The burning of books on the Gerlingplatz; staged by the Nazis in 1933 (source: Essener Haus der Geschichte / Stadtarchiv)

The conflicts between opposing political groups and thus the formation of so-called Kampfbünde were typical features of the allday life in the Weimar Republic. The literal translation of Kampfbünde (fighting associations) already gives a hint for what people participating in these groups usually gathered. In 1924, the communist Rotfrontkämpferbund (close to the Communist Party, the KPD) and the Reichsbanner Schwarz-Rot-Gold (heavily influenced by the Social Democrat Party, SPD) were founded in reaction to the right-wing threat personified by the SA and the SS. The Reichsbanner identified with the Weimar Republic and the liberal revolution from 1848, whereas the communist organizations fought against „Weimar“ considering it to be still a capitalist state in the first place, proceeded by the former elites of the German empire (which formally ended up at the end of World War I in 1918, due to the the Novemberrevolution). Against this background, conflicts even between Communist-led and social-democratic associations were not unusual, although both trends were rooted in the worker’s movement.
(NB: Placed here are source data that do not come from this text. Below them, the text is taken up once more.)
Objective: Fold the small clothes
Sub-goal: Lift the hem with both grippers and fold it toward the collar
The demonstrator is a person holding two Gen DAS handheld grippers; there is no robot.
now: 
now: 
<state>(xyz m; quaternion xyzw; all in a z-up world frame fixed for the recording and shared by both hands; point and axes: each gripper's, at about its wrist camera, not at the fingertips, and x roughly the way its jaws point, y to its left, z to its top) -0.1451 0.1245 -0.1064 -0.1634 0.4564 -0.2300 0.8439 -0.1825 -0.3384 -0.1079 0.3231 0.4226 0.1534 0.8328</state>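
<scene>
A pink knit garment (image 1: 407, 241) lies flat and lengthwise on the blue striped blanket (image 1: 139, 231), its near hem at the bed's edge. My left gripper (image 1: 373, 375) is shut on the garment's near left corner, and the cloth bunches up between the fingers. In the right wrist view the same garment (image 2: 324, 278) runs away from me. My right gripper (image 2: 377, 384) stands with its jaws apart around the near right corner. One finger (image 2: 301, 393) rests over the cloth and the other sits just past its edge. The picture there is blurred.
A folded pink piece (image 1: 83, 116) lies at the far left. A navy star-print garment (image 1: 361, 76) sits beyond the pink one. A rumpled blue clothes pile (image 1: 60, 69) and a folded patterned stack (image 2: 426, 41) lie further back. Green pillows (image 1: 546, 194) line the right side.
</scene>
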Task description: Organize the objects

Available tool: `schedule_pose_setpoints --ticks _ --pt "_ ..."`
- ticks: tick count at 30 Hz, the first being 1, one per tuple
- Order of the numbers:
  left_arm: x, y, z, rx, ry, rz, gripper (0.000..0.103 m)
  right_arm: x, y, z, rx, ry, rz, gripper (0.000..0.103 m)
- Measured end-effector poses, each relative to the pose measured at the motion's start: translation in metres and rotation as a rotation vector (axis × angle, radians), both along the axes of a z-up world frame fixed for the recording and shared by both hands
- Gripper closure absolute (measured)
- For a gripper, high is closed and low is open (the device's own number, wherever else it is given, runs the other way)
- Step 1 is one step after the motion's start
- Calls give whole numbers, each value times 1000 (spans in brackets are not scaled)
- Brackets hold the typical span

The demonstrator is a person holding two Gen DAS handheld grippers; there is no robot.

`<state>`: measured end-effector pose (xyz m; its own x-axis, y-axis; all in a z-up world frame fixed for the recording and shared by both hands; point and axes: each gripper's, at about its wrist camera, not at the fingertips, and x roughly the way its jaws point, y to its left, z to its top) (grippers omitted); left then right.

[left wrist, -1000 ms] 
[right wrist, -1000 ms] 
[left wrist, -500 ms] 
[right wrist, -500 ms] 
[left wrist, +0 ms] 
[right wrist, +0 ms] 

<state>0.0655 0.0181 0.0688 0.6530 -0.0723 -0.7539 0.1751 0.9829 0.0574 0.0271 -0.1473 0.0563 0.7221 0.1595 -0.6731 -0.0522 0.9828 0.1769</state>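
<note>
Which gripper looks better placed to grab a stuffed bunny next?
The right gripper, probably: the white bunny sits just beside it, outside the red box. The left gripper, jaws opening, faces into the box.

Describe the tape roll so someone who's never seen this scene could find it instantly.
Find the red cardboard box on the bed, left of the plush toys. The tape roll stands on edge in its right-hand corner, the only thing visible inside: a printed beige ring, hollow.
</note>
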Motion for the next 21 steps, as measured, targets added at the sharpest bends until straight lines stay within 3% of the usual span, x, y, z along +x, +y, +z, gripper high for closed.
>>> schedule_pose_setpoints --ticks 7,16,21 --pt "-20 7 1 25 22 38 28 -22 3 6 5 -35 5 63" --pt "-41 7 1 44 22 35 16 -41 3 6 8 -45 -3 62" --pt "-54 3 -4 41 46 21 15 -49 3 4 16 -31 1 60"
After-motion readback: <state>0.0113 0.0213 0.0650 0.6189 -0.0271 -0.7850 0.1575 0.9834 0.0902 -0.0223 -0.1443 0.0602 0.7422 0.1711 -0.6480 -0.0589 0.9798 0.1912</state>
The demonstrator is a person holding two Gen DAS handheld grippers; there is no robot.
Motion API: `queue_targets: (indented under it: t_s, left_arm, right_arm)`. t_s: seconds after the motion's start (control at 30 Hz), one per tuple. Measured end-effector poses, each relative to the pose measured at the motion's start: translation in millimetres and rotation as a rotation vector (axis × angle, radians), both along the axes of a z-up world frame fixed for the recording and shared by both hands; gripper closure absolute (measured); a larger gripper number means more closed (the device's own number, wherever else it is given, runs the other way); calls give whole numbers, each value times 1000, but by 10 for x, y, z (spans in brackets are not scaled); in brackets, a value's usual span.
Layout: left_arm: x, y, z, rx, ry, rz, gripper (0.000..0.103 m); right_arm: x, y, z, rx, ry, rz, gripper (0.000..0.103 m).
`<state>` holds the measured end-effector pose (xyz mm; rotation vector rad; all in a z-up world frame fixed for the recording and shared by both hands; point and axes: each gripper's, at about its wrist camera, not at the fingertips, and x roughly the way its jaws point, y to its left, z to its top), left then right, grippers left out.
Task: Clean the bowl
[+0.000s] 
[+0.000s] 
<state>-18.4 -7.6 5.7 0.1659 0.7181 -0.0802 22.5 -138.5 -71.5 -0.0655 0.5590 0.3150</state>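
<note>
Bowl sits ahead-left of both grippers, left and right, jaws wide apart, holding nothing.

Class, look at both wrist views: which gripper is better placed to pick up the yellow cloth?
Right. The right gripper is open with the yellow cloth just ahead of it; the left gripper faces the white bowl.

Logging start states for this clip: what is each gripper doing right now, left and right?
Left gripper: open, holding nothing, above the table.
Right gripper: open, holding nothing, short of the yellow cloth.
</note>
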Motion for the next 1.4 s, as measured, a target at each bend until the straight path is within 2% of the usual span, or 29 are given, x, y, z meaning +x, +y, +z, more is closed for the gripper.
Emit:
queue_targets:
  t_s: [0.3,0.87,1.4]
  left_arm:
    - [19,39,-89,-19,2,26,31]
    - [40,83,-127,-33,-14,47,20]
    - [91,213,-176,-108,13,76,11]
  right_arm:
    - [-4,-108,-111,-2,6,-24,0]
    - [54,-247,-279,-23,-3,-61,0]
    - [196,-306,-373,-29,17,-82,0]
1) Ponder on some interesting methods that could be used to illustrate the history of the Gerlingstraße. For example, you could create a presentation which you project on a wall after sunset, when it’s already dark. It’s possible to use the pictures given on this site – as long as you point to the sources of these pictures. If you like, you may stage a quiet demonstration, remembering the victims of SS and SA.